Ingredients
For the Salad Base
- 4 ears of fresh corn, husked and kernels sliced off (or use ~3 cups of frozen/thawed or canned corn, drained)
- 1 cup cherry tomatoes, halved
- 1 small red onion, finely diced
- 1–2 ripe avocados, diced (add right before serving to prevent browning)
- ¼ cup chopped fresh cilantro, leaves and tender stems
- Juice of 2–3 limes, to taste
- Salt and black pepper, to taste
- Olive oil, optional, 1–2 tablespoons for richness
Optional Protein Additions (Choose One)
- Grilled chicken breast, thinly sliced (1–2 pieces, or about 1½ cups cooked)
- Grilled flank steak or sirloin, thinly sliced (1–2 cups cooked)
Preparation Notes
- If using fresh corn, it can be grilled or boiled briefly before cutting the kernels off the cob.
- Avocados should be added just before serving to maintain freshness and prevent browning.
- The lime juice not only adds brightness but also helps preserve the color of the avocado.
- For extra crunch, consider adding diced cucumber or sliced radishes.
Instructions
1. Prepare the Corn
- If using fresh corn:
- Bring a large pot of salted water to a boil.
- Add the corn cobs and cook for 3–4 minutes until slightly tender.
- Remove and let cool.
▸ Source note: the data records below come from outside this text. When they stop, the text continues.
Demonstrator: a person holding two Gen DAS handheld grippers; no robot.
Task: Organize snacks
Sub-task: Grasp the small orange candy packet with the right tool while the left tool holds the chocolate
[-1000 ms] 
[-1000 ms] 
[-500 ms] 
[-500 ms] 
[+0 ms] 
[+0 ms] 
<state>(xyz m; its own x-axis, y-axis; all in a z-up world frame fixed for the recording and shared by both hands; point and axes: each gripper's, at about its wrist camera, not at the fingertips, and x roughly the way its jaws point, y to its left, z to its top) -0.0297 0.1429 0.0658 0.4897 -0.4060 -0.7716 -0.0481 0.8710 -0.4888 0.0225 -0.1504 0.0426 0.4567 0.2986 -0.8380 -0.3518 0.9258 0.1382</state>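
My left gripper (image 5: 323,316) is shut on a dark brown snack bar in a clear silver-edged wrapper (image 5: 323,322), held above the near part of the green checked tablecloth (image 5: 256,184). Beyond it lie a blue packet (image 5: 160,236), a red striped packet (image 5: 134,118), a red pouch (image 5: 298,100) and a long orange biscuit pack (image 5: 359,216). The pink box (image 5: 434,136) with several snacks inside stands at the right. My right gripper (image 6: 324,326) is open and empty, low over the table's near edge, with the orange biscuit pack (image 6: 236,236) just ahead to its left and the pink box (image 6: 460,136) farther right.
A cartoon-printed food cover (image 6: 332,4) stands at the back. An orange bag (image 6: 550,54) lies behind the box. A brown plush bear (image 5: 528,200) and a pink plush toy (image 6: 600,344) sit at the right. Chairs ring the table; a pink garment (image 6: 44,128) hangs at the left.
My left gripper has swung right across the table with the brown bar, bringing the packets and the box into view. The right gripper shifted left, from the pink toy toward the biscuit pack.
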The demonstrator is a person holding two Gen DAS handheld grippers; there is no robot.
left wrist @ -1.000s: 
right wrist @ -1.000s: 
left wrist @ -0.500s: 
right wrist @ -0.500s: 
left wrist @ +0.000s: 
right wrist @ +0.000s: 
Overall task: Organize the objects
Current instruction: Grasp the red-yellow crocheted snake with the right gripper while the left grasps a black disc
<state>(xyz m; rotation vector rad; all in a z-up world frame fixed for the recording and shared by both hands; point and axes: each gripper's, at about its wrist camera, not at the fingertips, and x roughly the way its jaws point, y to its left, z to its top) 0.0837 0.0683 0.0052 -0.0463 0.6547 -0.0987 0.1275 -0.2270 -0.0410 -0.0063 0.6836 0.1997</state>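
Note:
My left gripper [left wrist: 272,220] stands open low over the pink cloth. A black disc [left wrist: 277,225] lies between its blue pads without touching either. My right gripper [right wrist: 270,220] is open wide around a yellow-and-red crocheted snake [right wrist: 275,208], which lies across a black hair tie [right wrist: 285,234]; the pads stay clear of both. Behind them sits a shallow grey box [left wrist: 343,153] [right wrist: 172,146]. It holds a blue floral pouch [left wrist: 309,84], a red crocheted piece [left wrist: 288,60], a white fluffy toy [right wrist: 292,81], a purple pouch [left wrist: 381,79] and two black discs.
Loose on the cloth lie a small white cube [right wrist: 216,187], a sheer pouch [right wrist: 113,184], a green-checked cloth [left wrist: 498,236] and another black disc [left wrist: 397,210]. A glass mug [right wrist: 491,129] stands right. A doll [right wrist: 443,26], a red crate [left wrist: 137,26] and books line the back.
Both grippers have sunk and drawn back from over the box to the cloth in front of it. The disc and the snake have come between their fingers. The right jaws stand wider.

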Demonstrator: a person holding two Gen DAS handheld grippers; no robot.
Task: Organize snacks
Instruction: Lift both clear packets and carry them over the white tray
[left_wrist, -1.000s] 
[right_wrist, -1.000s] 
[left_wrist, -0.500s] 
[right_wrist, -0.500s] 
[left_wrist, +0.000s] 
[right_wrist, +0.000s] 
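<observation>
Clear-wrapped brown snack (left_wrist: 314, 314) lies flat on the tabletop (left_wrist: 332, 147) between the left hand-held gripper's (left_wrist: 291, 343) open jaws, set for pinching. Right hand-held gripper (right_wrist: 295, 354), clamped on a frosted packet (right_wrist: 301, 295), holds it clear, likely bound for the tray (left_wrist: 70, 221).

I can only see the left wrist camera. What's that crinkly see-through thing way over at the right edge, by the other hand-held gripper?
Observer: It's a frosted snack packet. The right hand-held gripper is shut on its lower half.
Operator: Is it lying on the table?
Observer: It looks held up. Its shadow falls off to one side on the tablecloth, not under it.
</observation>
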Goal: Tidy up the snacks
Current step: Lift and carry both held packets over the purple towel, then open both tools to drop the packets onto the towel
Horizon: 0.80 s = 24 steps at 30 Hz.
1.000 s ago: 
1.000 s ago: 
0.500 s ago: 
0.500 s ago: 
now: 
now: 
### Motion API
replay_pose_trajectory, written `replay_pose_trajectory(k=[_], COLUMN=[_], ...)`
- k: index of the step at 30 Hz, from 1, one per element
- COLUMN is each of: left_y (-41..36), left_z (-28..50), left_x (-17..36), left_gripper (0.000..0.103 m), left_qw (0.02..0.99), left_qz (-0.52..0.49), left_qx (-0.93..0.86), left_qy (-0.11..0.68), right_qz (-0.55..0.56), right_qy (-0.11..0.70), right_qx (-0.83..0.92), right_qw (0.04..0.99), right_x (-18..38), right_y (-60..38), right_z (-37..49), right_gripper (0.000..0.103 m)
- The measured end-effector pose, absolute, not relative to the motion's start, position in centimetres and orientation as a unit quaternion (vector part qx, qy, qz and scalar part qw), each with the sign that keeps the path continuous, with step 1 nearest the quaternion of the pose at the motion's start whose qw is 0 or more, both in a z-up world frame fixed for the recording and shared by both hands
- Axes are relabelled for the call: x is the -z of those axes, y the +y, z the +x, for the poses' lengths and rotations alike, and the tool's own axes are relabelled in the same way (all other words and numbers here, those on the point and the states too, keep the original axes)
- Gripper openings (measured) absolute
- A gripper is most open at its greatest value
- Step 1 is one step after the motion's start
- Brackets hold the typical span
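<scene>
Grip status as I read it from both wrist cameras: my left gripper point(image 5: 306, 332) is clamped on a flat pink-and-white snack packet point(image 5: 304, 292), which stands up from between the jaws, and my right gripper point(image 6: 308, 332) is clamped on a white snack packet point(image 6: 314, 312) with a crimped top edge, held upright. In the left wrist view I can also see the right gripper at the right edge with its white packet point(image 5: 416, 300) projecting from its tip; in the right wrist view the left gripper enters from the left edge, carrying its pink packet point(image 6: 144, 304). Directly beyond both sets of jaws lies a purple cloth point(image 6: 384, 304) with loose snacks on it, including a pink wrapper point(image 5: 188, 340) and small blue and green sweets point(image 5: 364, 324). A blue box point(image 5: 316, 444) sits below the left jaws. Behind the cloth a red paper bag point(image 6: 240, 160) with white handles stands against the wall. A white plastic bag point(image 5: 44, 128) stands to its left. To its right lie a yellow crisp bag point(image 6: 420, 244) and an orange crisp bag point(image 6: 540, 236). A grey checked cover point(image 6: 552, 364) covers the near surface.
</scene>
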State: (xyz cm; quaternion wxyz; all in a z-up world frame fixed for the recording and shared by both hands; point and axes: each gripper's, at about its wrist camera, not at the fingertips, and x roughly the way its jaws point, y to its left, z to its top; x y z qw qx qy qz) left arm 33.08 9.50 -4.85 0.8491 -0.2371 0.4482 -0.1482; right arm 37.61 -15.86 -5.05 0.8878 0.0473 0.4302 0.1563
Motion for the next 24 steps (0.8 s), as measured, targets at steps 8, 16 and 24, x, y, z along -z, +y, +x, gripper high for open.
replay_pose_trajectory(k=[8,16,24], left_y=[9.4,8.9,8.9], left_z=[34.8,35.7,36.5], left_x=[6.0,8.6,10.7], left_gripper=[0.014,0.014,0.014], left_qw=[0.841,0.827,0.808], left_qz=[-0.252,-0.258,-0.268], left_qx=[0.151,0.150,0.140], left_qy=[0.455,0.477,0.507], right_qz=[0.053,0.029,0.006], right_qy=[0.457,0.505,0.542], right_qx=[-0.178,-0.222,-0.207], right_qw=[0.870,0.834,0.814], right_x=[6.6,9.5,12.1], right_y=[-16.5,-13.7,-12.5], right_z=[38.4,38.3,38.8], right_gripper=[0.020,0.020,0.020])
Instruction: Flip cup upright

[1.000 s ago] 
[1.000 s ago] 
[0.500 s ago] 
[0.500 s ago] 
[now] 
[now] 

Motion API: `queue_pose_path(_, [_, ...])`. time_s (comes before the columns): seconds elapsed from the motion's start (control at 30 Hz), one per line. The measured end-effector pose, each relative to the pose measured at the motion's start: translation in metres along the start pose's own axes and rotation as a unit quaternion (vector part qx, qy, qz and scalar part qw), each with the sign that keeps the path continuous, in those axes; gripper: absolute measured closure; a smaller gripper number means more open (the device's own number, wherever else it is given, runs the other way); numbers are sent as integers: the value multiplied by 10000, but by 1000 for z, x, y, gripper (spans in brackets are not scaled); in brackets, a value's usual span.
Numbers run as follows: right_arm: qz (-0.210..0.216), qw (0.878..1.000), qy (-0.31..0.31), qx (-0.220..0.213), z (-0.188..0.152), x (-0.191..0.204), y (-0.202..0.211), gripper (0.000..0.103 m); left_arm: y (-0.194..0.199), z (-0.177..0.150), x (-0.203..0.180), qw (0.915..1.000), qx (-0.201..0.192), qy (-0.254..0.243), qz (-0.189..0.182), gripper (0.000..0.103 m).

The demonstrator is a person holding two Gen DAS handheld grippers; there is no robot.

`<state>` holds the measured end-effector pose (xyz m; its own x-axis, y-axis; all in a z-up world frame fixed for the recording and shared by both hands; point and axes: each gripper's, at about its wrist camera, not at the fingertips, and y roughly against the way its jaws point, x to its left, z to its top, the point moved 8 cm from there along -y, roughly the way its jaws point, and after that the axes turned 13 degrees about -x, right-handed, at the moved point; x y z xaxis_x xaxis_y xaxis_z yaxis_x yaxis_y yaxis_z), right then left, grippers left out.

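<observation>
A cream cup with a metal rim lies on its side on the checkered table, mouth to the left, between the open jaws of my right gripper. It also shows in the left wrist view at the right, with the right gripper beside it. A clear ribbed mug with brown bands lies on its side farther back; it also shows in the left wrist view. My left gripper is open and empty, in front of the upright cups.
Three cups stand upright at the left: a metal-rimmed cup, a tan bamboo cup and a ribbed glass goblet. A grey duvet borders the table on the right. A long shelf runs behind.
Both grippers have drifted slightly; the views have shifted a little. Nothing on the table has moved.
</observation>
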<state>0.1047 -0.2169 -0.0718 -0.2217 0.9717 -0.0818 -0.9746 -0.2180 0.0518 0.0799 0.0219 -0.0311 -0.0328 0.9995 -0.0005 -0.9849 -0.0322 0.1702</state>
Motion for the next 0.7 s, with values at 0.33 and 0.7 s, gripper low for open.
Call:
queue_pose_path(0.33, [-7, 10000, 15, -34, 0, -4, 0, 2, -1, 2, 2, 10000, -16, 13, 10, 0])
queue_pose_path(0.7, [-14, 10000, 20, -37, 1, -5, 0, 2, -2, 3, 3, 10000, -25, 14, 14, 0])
Once cool enough to handle, slice the kernels off the cob using a sharp knife.
- Alternatively, grill the corn until slightly charred, then remove kernels.
- If using frozen corn:
- Thaw the corn and drain any excess moisture.
- Optionally, sauté in a dry skillet over medium heat for a few minutes to bring out a roasted flavor.
- If using canned corn:
- Drain thoroughly and rinse under cold water to reduce the canned taste.
2. Chop the Vegetables
- Halve the cherry tomatoes.
- Finely dice the red onion.
- Roughly chop the fresh cilantro.
- Juice the limes and set aside.
- Dice the avocados and set aside until final assembly.
3. Optional: Cook the Protein
- For chicken:
- Season chicken breasts with salt, pepper, and a touch of cumin or paprika.
- Grill or pan-sear over medium heat for 5–6 minutes per side, or until fully cooked.
- Let rest for a few minutes, then slice into thin strips.
- For beef:
- Use flank steak or sirloin for best results.
- Season with salt, pepper, and a squeeze of lime juice.
- Grill or sear quickly over high heat for 3–5 minutes per side depending on thickness.
- Let rest, then slice thinly against the grain.
4. Assemble the Salad
- In a large bowl, combine:
- Cooked corn
- Tomatoes
- Red onion
- Cilantro
- Drizzle with lime juice and olive oil (if using).
- Toss gently to combine.
- Season with salt and pepper to taste.
- Carefully fold in diced avocado.
- Add sliced chicken or beef on top, or mix it through depending on your presentation preference.
5. Chill and Serve
- The salad can be served immediately or chilled for 15–30 minutes.
- If preparing ahead, wait to add the avocado and meat until just before serving.
Notes
- Avocados brown quickly: Add them last and only if serving immediately. You can also brush diced avocado with lime juice to delay browning.
- Taste as you go: The lime, salt, and pepper can vary depending on personal preference. Adjust the seasoning right before serving.
- Don’t skip resting the meat: Letting chicken or steak rest after cooking helps retain juices and improves texture.
- Make it heartier: Add canned black beans, cooked quinoa, or chopped romaine lettuce to bulk up the salad.
- Make it dairy-free or vegetarian: This salad is naturally dairy-free and gluten-free. Simply omit meat for a vegetarian version.
- Batch prep tips: You can prep all ingredients except avocado and meat ahead of time and store in airtight containers.